WORK INSTRUCTION: Print the whole listing, keeping every line exactly as given.
GIVEN DATA Start Marker
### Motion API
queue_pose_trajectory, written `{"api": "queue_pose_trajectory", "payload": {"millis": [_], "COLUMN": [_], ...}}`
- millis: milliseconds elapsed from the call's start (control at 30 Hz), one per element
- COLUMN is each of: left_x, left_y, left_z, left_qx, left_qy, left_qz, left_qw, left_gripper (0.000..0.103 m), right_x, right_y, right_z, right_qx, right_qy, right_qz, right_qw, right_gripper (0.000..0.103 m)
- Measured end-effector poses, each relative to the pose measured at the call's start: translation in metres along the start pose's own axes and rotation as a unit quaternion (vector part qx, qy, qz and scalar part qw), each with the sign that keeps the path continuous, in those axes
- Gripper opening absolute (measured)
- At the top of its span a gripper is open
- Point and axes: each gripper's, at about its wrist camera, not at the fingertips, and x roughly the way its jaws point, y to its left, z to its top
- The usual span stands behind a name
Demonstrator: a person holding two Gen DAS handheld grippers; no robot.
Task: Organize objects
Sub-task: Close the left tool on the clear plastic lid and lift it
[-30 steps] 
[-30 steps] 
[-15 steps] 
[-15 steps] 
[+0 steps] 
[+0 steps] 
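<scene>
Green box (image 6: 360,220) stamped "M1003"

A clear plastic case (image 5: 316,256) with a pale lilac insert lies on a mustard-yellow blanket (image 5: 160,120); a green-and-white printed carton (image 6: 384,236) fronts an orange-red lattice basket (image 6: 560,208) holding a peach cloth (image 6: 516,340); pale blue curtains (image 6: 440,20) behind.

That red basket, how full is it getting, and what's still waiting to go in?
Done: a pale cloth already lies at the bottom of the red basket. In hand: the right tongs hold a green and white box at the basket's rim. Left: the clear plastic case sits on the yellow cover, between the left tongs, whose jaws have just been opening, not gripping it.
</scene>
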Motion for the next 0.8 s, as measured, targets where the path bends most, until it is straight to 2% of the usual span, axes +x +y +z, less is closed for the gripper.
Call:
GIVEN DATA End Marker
EXERCISE OUTPUT:
### Motion API
queue_pose_trajectory, written `{"api": "queue_pose_trajectory", "payload": {"millis": [_], "COLUMN": [_], ...}}`
- millis: milliseconds elapsed from the call's start (control at 30 Hz), one per element
- COLUMN is each of: left_x, left_y, left_z, left_qx, left_qy, left_qz, left_qw, left_gripper (0.000..0.103 m), right_x, right_y, right_z, right_qx, right_qy, right_qz, right_qw, right_gripper (0.000..0.103 m)
- Measured end-effector poses, each relative to the pose measured at the call's start: translation in metres along the start pose's own axes and rotation as a unit quaternion (vector part qx, qy, qz and scalar part qw), each with the sign that keeps the path continuous, in those axes
- Gripper opening absolute (measured)
- At the top of its span a gripper is open
- Point and axes: each gripper's, at about its wrist camera, not at the fingertips, and x roughly the way its jaws point, y to its left, z to its top
- The usual span stands behind a name
Demonstrator: a person holding two Gen DAS handheld grippers; no robot.
Task: Organize objects
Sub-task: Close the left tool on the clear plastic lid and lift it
[-30 steps] 
[-30 steps] 
[-15 steps] 
[-15 steps] 
[+0 steps] 
[+0 steps] 
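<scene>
Green box (image 6: 360,220) stamped "M1003"

A clear plastic case (image 5: 316,256) with a pale lilac insert lies on a mustard-yellow blanket (image 5: 160,120); a green-and-white printed carton (image 6: 384,236) fronts an orange-red lattice basket (image 6: 560,208) holding a peach cloth (image 6: 516,340); pale blue curtains (image 6: 440,20) behind.

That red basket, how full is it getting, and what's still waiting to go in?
Done: a pale cloth already lies at the bottom of the red basket. In hand: the right tongs hold a green and white box at the basket's rim. Left: the clear plastic case sits on the yellow cover, between the left tongs, whose jaws have just been opening, not gripping it.
</scene>
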Motion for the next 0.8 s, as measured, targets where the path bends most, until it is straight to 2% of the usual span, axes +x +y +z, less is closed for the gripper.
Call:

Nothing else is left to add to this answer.